I’ve told the story many times, how one day in 1999 I was having my usual Bible and prayer time when God spoke audibly. He said, “Ask Me for it.” I said, “Um, ask You for what?” And instantly I remembered Psalm 37:4: “Delight yourself in the Lord, and He will give you the desires of your heart.” I realized that God was inviting me to ask Him for the desire of my heart. Without missing a beat, I said, “I want to live in Europe.”

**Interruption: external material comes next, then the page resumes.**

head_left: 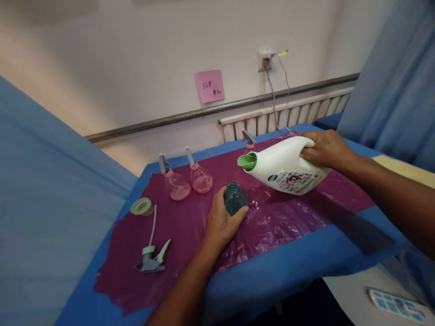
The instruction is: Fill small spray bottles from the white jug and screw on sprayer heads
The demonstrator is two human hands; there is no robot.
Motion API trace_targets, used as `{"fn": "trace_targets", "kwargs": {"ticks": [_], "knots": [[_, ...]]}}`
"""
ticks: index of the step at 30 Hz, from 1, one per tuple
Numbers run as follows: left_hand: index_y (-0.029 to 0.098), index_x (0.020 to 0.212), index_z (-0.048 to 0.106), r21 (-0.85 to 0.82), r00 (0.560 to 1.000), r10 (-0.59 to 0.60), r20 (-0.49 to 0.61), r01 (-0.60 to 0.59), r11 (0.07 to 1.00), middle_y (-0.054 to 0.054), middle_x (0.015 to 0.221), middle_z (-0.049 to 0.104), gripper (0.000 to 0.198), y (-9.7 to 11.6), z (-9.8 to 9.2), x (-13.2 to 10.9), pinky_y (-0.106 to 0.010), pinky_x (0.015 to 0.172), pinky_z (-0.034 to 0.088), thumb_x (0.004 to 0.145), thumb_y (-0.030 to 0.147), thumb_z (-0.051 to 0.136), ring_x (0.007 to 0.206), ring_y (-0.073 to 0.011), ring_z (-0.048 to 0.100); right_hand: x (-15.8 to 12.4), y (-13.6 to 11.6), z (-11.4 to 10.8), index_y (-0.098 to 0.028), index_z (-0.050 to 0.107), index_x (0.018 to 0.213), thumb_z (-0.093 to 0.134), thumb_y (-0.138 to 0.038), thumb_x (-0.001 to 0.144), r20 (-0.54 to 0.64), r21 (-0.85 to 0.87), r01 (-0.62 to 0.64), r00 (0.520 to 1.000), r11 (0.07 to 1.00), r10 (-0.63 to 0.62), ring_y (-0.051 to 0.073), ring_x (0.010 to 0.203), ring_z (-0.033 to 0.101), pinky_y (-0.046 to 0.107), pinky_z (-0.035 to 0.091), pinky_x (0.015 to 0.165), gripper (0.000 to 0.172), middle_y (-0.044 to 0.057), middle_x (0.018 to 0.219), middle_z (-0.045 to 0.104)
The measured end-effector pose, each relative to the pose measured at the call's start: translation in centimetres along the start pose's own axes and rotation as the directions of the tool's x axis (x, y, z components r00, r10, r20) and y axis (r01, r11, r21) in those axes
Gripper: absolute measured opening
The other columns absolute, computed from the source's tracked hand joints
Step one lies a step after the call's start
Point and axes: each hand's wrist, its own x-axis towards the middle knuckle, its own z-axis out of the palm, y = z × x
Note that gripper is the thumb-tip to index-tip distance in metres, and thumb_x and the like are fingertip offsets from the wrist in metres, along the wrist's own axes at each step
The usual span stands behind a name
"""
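A round teal bottle with an uncapped neck stands on the purple plastic sheet, my left hand wrapped round its near and left sides. By its handle, my right hand grips a large white detergent jug tilted to the left. Its green pouring spout is above and to the right of the bottle's mouth, apart from it; no stream of liquid shows. On the sheet at left lie a grey and green spray head with its tube and a pale green cap.
Two pink spray bottles with some liquid stand behind on the left. Another pink-and-grey spray head shows behind the jug. The blue-covered table meets a wall with a radiator, and blue curtains hang at both sides.
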Motion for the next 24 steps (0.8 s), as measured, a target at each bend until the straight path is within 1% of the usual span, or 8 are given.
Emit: {"fn": "trace_targets", "kwargs": {"ticks": [5,9,13,16,19,24], "knots": [[0.024,0.169,0.048,-0.068,0.995,-0.094,-0.036,0.092,0.993,-0.018,0.165,0.063,0.089,0.3,-0.3,-0.1,-0.059,0.132,0.049,0.092,0.042,0.089,0.154,-0.0374,0.064,0.2,-0.2,0.3,-0.021,0.087,0.112,0.07,-0.034,0.096,0.014,-0.081,0.015,1.0,0.997,-0.014,0.026,0.082,0.067,0.036,0.03,0.073,0.027,0.014,0.1,0.086],[0.024,0.17,0.049,-0.111,0.99,-0.126,-0.054,0.12,0.987,-0.017,0.167,0.064,0.089,1.2,-0.9,-0.2,-0.059,0.132,0.048,0.092,0.036,0.089,0.153,-0.0368,0.065,0.4,-0.5,0.4,-0.023,0.088,0.119,0.067,-0.042,0.097,0.017,-0.131,0.026,1.0,0.991,-0.024,0.027,0.082,0.069,0.036,0.028,0.072,0.036,0.013,0.103,0.087],[0.023,0.17,0.05,-0.154,0.988,-0.143,-0.053,0.133,0.979,-0.017,0.163,0.068,0.09,1.8,-1.5,-0.5,-0.058,0.13,0.05,0.09,0.033,0.089,0.148,-0.0368,0.068,0.5,-1.0,0.5,-0.025,0.088,0.12,0.062,-0.048,0.096,0.016,-0.166,0.04,0.999,0.985,-0.038,0.03,0.085,0.072,0.036,0.028,0.07,0.041,0.013,0.105,0.087],[0.023,0.168,0.052,-0.115,0.99,-0.137,-0.039,0.132,0.985,-0.017,0.162,0.068,0.087,2.0,-2.1,-0.8,-0.058,0.131,0.049,0.09,0.034,0.087,0.149,-0.0372,0.068,0.5,-1.2,0.5,-0.023,0.087,0.118,0.06,-0.048,0.097,0.019,-0.186,0.06,0.998,0.981,-0.058,0.032,0.088,0.073,0.037,0.027,0.07,0.043,0.016,0.108,0.088],[0.024,0.167,0.054,-0.057,0.987,-0.156,-0.034,0.154,0.987,-0.017,0.16,0.069,0.086,1.8,-3.0,-1.2,-0.06,0.132,0.048,0.089,0.035,0.089,0.151,-0.0389,0.066,0.5,-1.4,0.4,-0.023,0.087,0.117,0.058,-0.048,0.098,0.026,-0.2,0.079,0.997,0.977,-0.075,0.032,0.089,0.074,0.037,0.026,0.07,0.043,0.017,0.109,0.088],[0.024,0.168,0.051,-0.077,0.99,-0.138,-0.026,0.136,0.988,-0.017,0.161,0.068,0.085,1.0,-4.8,-2.1,-0.058,0.131,0.05,0.091,0.037,0.085,0.15,-0.037,0.068,0.5,-1.5,0.4,-0.025,0.087,0.116,0.057,-0.05,0.098,0.038,-0.224,0.084,0.996,0.971,-0.078,0.031,0.085,0.072,0.037,0.027,0.069,0.044,0.015,0.104,0.087]]}}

As I asked for the desire of my heart, I knew two things: 1) that it was going to take some prayer—after all, I was a housewife, a stay-at-home mom with a ten year old son, how would I ever move from a small town in rural Connecticut to Europe? So I knew it would take some prayer. At the same time, I knew that 2) if God was inviting me to ask for it, then He had every intention of making it happen. So I prayed those prayers, knowing that I was collaborating with God, Himself. Nothing could stand in our way. And two years later, my husband was offered a job in Italy, in a small town just outside of Milan.
So as I was looking through these old papers yesterday, I realized that God had made many individuals (my husband, his boss, in fact the whole company, and the Italian government) come together for one purpose: to bring me to Italy. None of them were aware of it, only God and I knew.
I didn’t even realize the significance of moving to Italy at the time. Like most people, I didn’t know that Italy (and indeed Europe) was a mission field. I quickly learned that it is, and my heart yearned for the salvation of the people of Italy. These people were so disconnected from God that they either slavishly attended mass daily, parroting prayers that begged God to hear their pleas or they walked away from church and sought spiritual significance in witchcraft, fortunetelling, New Age/paganism, pseudo-Christianity (Jehovah’s Witnesses or Mormonism), Buddhism, hedonism, even satanism.
Once again, I was struck by God’s purpose and His power in all this, moving individuals, a big company, and the Italian government just so that I could be a missionary here. To those who have missionary dreams, I say: partner with God. Pray big, scary prayers. Pray with assurance, seeing what you want to happen, and don’t ever give up! If God wants you here, He will move Heaven and earth to get you here. Nothing, no issue (financial, health, or legal) can stand against His purposes. God is good!